Lazy writers waste words. They use three when one excellent, descriptive verb or adjective will do much better. That's what's called "tight writing."
Having written for magazines and corporate newsletters for years, I've learned the value and necessity of tight writing. Usually, I'm given a specific word count. Rarely, I have a crappy subject and I find myself having to pad the copy, because there wasn't much to write about in the first place. More often, however, I find myself finding ways to cut out words to stay within the word-count limits. This means searching for waste and finding ways to fix it.
This is especially true when writing audio or video scripts. You're given 30 or 60 seconds to tell a story. This background has honed my skills in eliminating wasted words.
Additionally, in my work as an editor, I've become hypervigilant. I'm on the lookout for errors and ways the book or article could be improved. When editing, I seek and destroy weak verbs and adjectives like a heat-seeking missile.

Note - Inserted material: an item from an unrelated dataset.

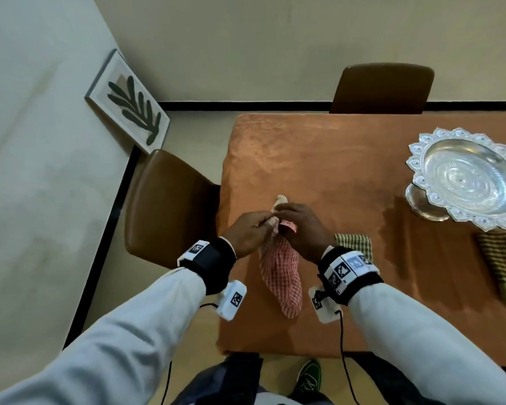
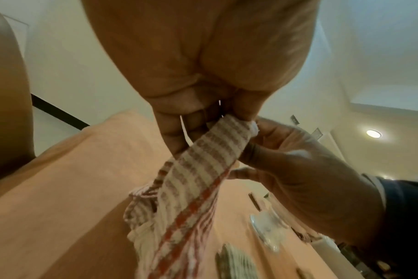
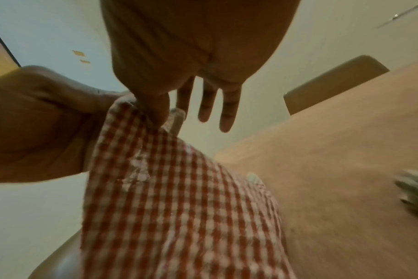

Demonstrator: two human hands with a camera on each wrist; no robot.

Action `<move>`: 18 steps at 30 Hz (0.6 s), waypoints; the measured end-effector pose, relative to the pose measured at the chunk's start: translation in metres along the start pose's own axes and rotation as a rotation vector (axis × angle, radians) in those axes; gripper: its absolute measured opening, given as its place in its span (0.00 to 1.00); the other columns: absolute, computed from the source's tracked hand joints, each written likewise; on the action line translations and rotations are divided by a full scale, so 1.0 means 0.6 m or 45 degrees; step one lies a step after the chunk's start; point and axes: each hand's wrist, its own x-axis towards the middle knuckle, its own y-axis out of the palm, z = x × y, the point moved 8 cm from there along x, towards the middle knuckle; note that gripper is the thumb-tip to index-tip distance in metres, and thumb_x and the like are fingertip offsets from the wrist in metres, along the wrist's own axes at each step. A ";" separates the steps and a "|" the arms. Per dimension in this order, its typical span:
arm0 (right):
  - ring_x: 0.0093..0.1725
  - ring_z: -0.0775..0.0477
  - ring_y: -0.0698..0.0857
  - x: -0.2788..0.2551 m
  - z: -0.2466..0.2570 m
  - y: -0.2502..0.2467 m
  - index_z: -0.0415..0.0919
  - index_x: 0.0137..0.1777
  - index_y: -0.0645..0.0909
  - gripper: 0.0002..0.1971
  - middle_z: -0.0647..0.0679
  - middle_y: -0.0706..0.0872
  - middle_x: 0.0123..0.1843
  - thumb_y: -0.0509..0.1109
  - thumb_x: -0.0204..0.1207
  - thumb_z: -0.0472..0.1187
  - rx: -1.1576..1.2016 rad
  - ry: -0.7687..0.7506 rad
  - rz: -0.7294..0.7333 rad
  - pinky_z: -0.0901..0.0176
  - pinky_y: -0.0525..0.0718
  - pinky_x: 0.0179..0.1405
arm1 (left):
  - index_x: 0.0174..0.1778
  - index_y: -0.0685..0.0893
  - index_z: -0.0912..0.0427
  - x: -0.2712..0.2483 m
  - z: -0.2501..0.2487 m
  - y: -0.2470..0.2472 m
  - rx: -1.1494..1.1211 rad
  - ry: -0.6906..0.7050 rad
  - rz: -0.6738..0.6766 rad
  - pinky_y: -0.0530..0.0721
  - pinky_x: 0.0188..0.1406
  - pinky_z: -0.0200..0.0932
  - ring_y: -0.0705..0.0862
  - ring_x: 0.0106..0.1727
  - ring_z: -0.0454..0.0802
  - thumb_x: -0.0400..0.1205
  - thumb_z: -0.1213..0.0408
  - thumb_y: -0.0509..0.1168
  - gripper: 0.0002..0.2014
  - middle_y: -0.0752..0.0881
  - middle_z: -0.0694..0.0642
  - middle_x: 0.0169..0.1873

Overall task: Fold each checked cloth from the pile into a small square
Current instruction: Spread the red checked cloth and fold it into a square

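Note:
A red-and-white checked cloth (image 1: 279, 270) hangs bunched above the near-left part of the orange table (image 1: 304, 159). My left hand (image 1: 250, 230) pinches its top end, seen close in the left wrist view where the cloth (image 2: 198, 179) runs down from the left hand (image 2: 217, 113). My right hand (image 1: 300, 226) pinches the same top edge with thumb and forefinger; in the right wrist view the cloth (image 3: 174, 198) drops from the right hand (image 3: 153, 113), whose other fingers (image 3: 227, 111) stay straight. The two hands touch each other at the cloth's top.
A green-yellow checked cloth (image 1: 354, 244) lies folded just right of my right wrist. Another darker striped cloth (image 1: 503, 264) lies near the right edge. A silver pedestal tray (image 1: 468, 176) stands at the far right. Brown chairs stand at the left (image 1: 164, 206) and far side (image 1: 383, 89).

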 end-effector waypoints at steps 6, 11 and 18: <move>0.42 0.50 0.87 0.029 0.015 -0.109 0.41 0.44 0.85 0.05 0.50 0.89 0.43 0.79 0.73 0.36 0.270 -0.076 -0.240 0.48 0.86 0.44 | 0.48 0.86 0.59 0.015 -0.036 -0.073 0.242 0.118 -0.096 0.83 0.46 0.52 0.85 0.43 0.52 0.85 0.55 0.64 0.11 0.88 0.57 0.41; 0.35 0.53 0.82 0.043 0.033 -0.158 0.35 0.45 0.81 0.06 0.48 0.84 0.36 0.72 0.74 0.25 0.679 -0.021 -0.326 0.50 0.81 0.35 | 0.50 0.86 0.52 0.025 -0.085 -0.132 0.338 0.214 -0.285 0.86 0.43 0.49 0.86 0.42 0.45 0.81 0.51 0.70 0.09 0.88 0.49 0.41; 0.35 0.50 0.86 0.063 0.051 -0.183 0.41 0.43 0.79 0.07 0.46 0.87 0.37 0.76 0.75 0.38 0.567 0.030 -0.399 0.59 0.82 0.29 | 0.50 0.89 0.61 0.038 -0.176 -0.117 0.054 0.316 -0.243 0.88 0.44 0.50 0.89 0.43 0.51 0.76 0.59 0.77 0.12 0.90 0.55 0.41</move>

Jerry Jenkins, author of the Left Behind series quotes author Francine Prose in his editing checklist (https://jerryjenkins.com/self-editing/) for authors: "For any writer, the ability to look at a sentence and see what’s superfluous, what can be altered, revised, expanded, or especially cut, is essential. It’s satisfying to see that sentence shrink, snap into place, and ultimately emerge in a more polished form: clear, economical, sharp." His list is worth heeding, especially points three and four.

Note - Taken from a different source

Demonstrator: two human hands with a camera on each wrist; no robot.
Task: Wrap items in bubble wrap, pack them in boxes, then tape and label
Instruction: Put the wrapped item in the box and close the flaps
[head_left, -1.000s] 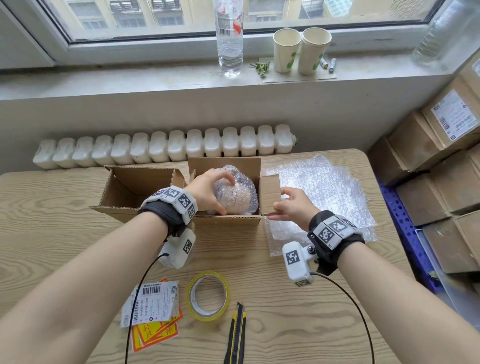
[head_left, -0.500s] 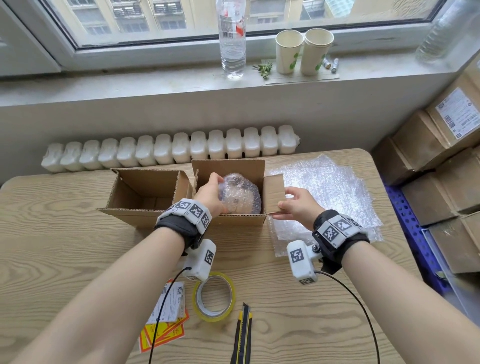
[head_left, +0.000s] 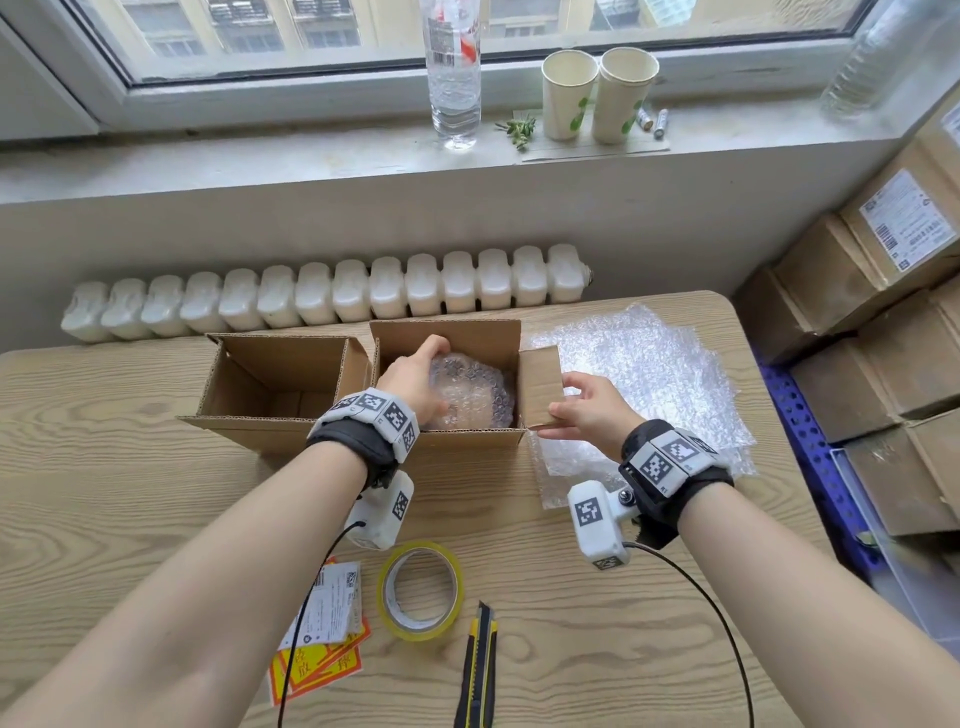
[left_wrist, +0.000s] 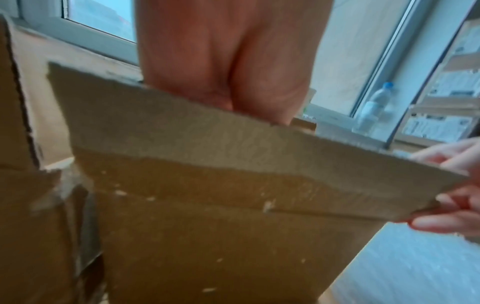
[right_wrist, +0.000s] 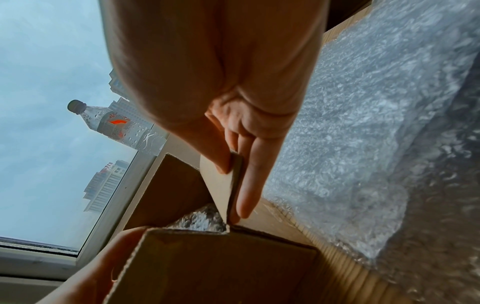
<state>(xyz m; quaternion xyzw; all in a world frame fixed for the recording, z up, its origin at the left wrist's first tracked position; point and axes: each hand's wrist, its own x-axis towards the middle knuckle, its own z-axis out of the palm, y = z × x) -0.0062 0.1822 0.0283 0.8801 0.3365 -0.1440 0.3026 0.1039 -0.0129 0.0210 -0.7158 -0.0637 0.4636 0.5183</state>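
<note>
Two open cardboard boxes stand side by side at the back of the table. The left box (head_left: 275, 384) holds nothing that I can see. A bubble-wrapped bundle (head_left: 475, 397) lies inside the right box (head_left: 467, 441). My left hand (head_left: 415, 376) reaches into that box with its fingers curved over the bundle's left side. In the left wrist view the palm (left_wrist: 228, 61) disappears behind the near flap (left_wrist: 207, 154). My right hand (head_left: 584, 410) pinches the right end flap (head_left: 540, 387), which stands upright. The right wrist view shows thumb and fingers (right_wrist: 246, 185) on either face of that flap (right_wrist: 221, 189).
Loose bubble wrap sheets (head_left: 644, 374) lie right of the boxes. In front lie a yellow tape roll (head_left: 420, 590), a utility knife (head_left: 480, 670) and labels (head_left: 322, 623). Sealed cartons (head_left: 883, 312) are stacked past the table's right edge. A bottle (head_left: 452, 73) and paper cups (head_left: 597, 93) stand on the sill.
My left hand has lowered the bundle deeper into the right box. My right hand has kept hold of the end flap, which now stands more upright.
</note>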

My background has helped make me a tight writer. Occasionally, I'll have an article "just right" in my opinion, only to find it falls short of the suggested word count. Still, I don't pad the story with unnecessary words. I look for information in my notes and memory bank that could be added to make the story more interesting. For me, that's harder than cutting.
What about you? Take a hard, unflinching look at some of the pieces you've written and look for the waste. Where could you have cut unnecessary words or substituted one great word for a few weak ones?